Menyikapi hal tersebut Bapak Imam Ghozali, Waka Kesiswaan MA
Tajul Ulum mengatakan pemberlakuan denda di sekolah dimaksudkan sebagai upaya
untuk menertibkan dan mendisiplinkan siswa. Jika ada siswa yang tidak setuju
dengan adanya denda, itu menunjukkan siswa tersebut tidak mau tertib dan
disiplin. Lebih lanjut beliau mengakui pemberlakuan denda ini sebenarnya kurang
efektif. Namun, karena sampai saat ini pihak sekolah belum bisa menemukan
sanksi lain yang lebih efektif, untuk itulah denda diterapkan. Meskipun
menimbulkan pro dan kontra, ternyata pemberlakukan denda ini cukup bermanfaat.
Ini terbukti grafik pelanggaran aturan setiap tahunnya menunjukkan penurunan.

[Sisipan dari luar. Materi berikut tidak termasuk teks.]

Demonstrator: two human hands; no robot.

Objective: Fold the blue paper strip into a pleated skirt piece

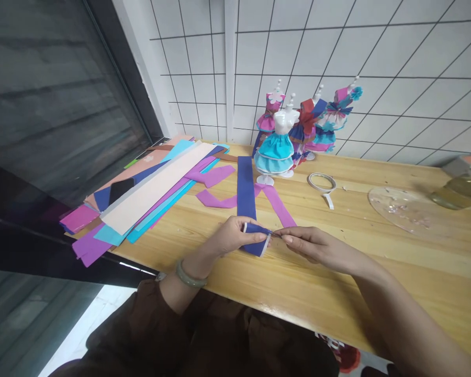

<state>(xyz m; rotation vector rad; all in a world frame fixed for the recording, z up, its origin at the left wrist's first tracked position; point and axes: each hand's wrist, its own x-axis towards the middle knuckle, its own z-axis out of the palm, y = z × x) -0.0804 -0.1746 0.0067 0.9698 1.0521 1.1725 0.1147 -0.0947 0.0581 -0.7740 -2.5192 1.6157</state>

Ketika disinggung tentang pendistribusian uang denda, beliau menegaskan bahwa
uang denda tidak masuk kantong pribadi seseorang, tetapi digunakan untuk
kepentingan siswa kembali. Hanya saja siswa kadangkala kurang menyadari. Salah
satu contohnya, kala OSIS MATU mengadakan kegiatan Latihan Dasar Kepemimpinan
(LDK) sebagian besar dananya disubsidi dari uang denda. Hal tersebut dilakukan
karena dana OSIS tidak mencukupi untuk pelaksanaan kegiatan tersebut.
Pro dan kontra mengenai masalah denda ini memang menjadi
perbincangan yang tak ada habisnya. Masing-masing pihak memberikan argumen-argumen
yang menarik untuk disimak. Nah, bagaimana sikap para ulama kita berkaitan
dengan denda ini?
Dalam hukum fiqh ternyata masih banyak ikhtilaf atau perbedaan pendapat antara imam-imam madzhab empat
tentang boleh tidaknya memberi sanksi berupa denda. Dalam kitab At-Buqiyah disebutkan ulama-ulama Syafi’iyyah
berpendapat bahwa memberikan sanksi berupa denda itu tidak diperbolehkan.
Berbeda dengan pendapat ulama Hanafiyah seperti yang tertulis dalam kitab Madzahibul Arba’ah Juz 5, bahwa mereka
(ulama Hanafiyyah) dan sebagian ulama Syafi’iyyah memperbolehkan adanya
pemberian sanksi denda.
Oleh karena itu, bukanlah suatu hal yang mengherankan jika
sekolah kita memberlakukan adanya denda. Terbukti, saat ini banyak sekolah Islam
dan pondok pesantren ternama memberlakukan denda pada siswa dan santrinya
sebagai sanksi atas pelanggaran yang mereka lakukan. Seperti YPRU (Yayasan
Pendidikan Raudlatul ‘Ulum), Pati, Banat, Pati, Ponpes Al-Falah Kediri dan
sebagainya. Hal ini setidaknya membuktikan bahwa ulama-ulama besar membolehkan
pemberian sanksi berupa denda.
Terlepas dari itu semua, selayaknyalah kita bersikap
bijaksana. Pemberlakuan aturan beserta sanksi yang dikeluarkan sebuah institusi
pastilah selalu didasarkan pada pemikiran yang matang. Resikonya pasti ada pihak
yang merasa diuntungkan dan merasa dirugikan. Namun demikian, jika porsi
manfaat mendominasi hasil keputusan, keputusan itu harus dilakukan dan
dijunjung tinggi. Ingatlah pepatah “Dimana
bumi dipijak, di situ langit dijunjung”. Jika denda harus berlaku dalam
institusi kita, sudah sewajarnya kita menjunjung tinggi keputusan itu. Apalagi
semua dilakukan demi kebaikan kita semua.